In Newtonian theory, gravity is described by the gravitational potential $\Phi$. It can be shown that tidal acceleration in the $\uu$ direction is just the difference in the acceleration due to gravity at nearby points, which can be expressed as a directional derivative of the gravitational field, namely \[ -(\uu\cdot\grad)(\grad\Phi) \] More precisely, this expression describes the vector change in the displacement between two freely falling objects, which are (originally) separated in the $\uu$ direction; this is geodesic deviation. In relativity, geodesic deviation is described by an expression of the form \[ -R^i{}_{mjn} v^m u^j v^n \] This suggests that there is a correspondence between second derivatives of $\Phi$ (in the $i$ and $j$ directions) and $R^i{}_{mjn} v^m v^n$.
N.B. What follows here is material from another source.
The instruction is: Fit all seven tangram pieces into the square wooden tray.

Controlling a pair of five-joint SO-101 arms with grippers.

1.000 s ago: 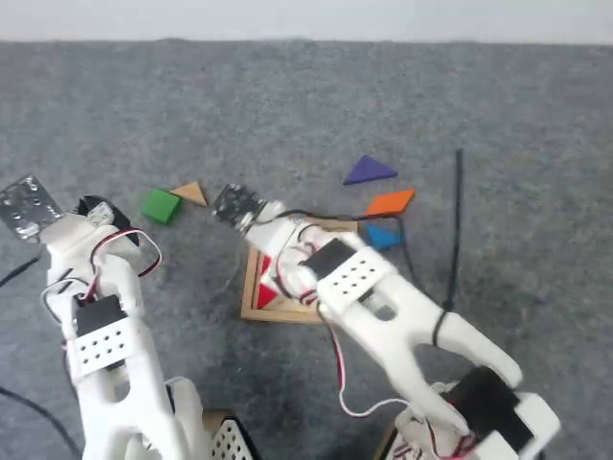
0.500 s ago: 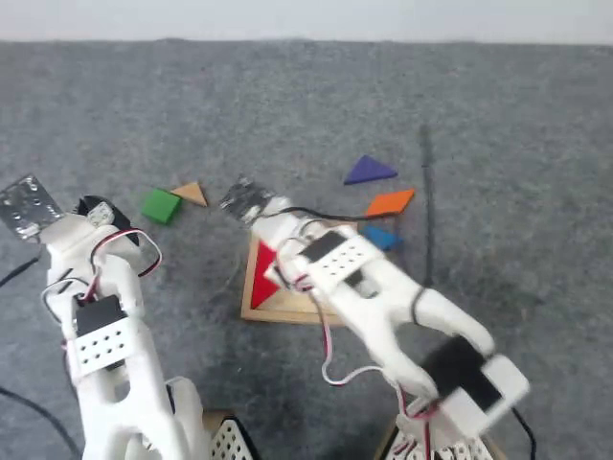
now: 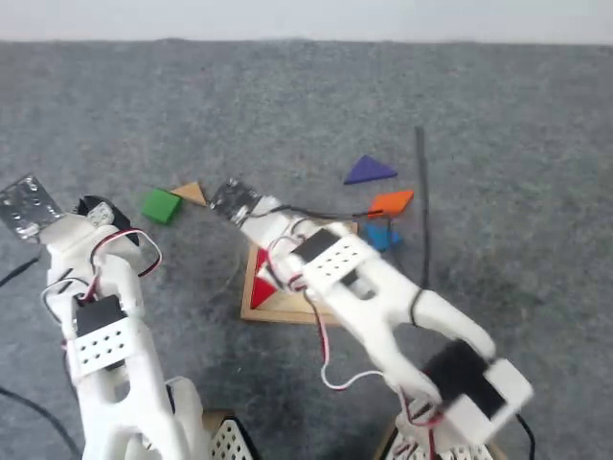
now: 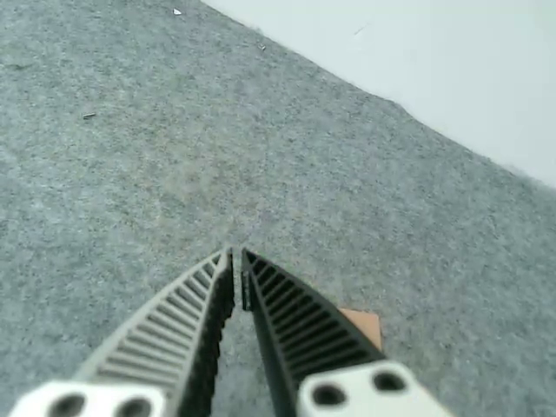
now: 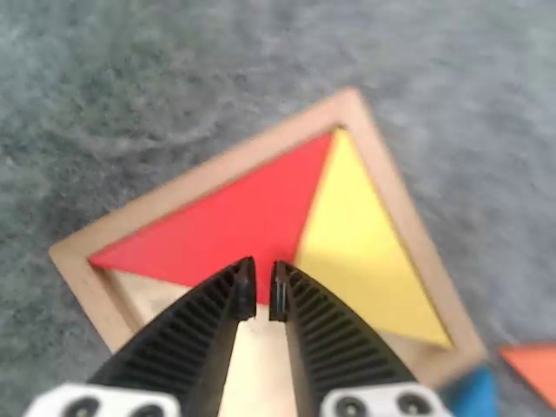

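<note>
grey felt table [image 3: 517, 105] under everything. right arm stretched over the square wooden tray [image 3: 251, 309], which sits mid-table. in the tray, seen from the right wrist: big red triangle [image 5: 230, 217] and big yellow triangle [image 5: 365, 261], long edges touching, both seated flat against the rim; the rest of the floor is bare wood. right gripper [image 5: 258, 291] hangs just above the red triangle's edge, fingers pinched nearly together, nothing between them. loose pieces, bigger to smaller: purple triangle [image 3: 369, 171], orange parallelogram [image 3: 391, 201] and blue piece [image 3: 383, 236] clustered just beyond the tray's far right corner, the blue one nearest it; green square [image 3: 160, 205] and tan triangle [image 3: 191, 193] side by side, well to the tray's left. left gripper [image 4: 236, 261] closed and empty over bare felt, the tan triangle [image 4: 365, 323] close beside one finger. judgement: pieces look thin, stiff, light wood; lying flat, they offer little edge, so pinch across two opposite sides, low. felt should stop them skating. tray looks light too; a nudge could shift it.
</note>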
As we have seen, energy density in relativity is described by \begin{equation} \rho = g(\Tvec,\vv\cdot d\rr) \cdot\vv = T^i{}_j \,v_i \,v^j \end{equation} whereas in Newtonian theory matter enters through Poisson's equation \begin{equation} \Delta \Phi = 4\pi\rho \end{equation} where $\rho$ is the matter density (energy density). The Laplacian can be thought of as the trace of a matrix of second derivatives. Thus, if second derivatives of $\Phi$ correspond to the Riemann tensor, then the Laplacian corresponds to the trace of the Riemann tensor, which is known as the Ricci tensor, whose components are given by \begin{equation} R_{ij} = R^m{}_{imj} \end{equation} Thus, a reasonable guess for Einstein's equation, the relationship between curvature and matter, would be \begin{equation} R_{ij} = 4\pi T_{ij} = \frac{4\pi G}{c^2} T_{ij} \label{guess} \end{equation}
This guess turns out to be correct only in the absence of matter, when $\rho=0$; Einstein's equation in vacuum is indeed (equivalent to) \begin{equation} R_{ij} = 0 \end{equation} However, ($\ref{guess}$) turns out to be awkward mathematically, and incorrect physically. The mathematical objection is that the Ricci tensor is naturally a (rank 2, covariant) tensor, while the energy-momentum tensor is naturally a vector-valued 1-form. We are accustomed to raising and lowering indices by now, so this objection is not necessarily serious, but it turns out that we can do better.
The physical objection is far more serious: Conservation of matter (discussed in § Conservation Laws) together with the contracted Bianchi identity (§ Bianchi Identities) would force the Ricci scalar \begin{equation} R = R^m{}_m \end{equation} to be constant. It is unreasonable to expect that highly nonsymmetric configurations of matter would correspond to spacetime geometries with constant (scalar) curvature.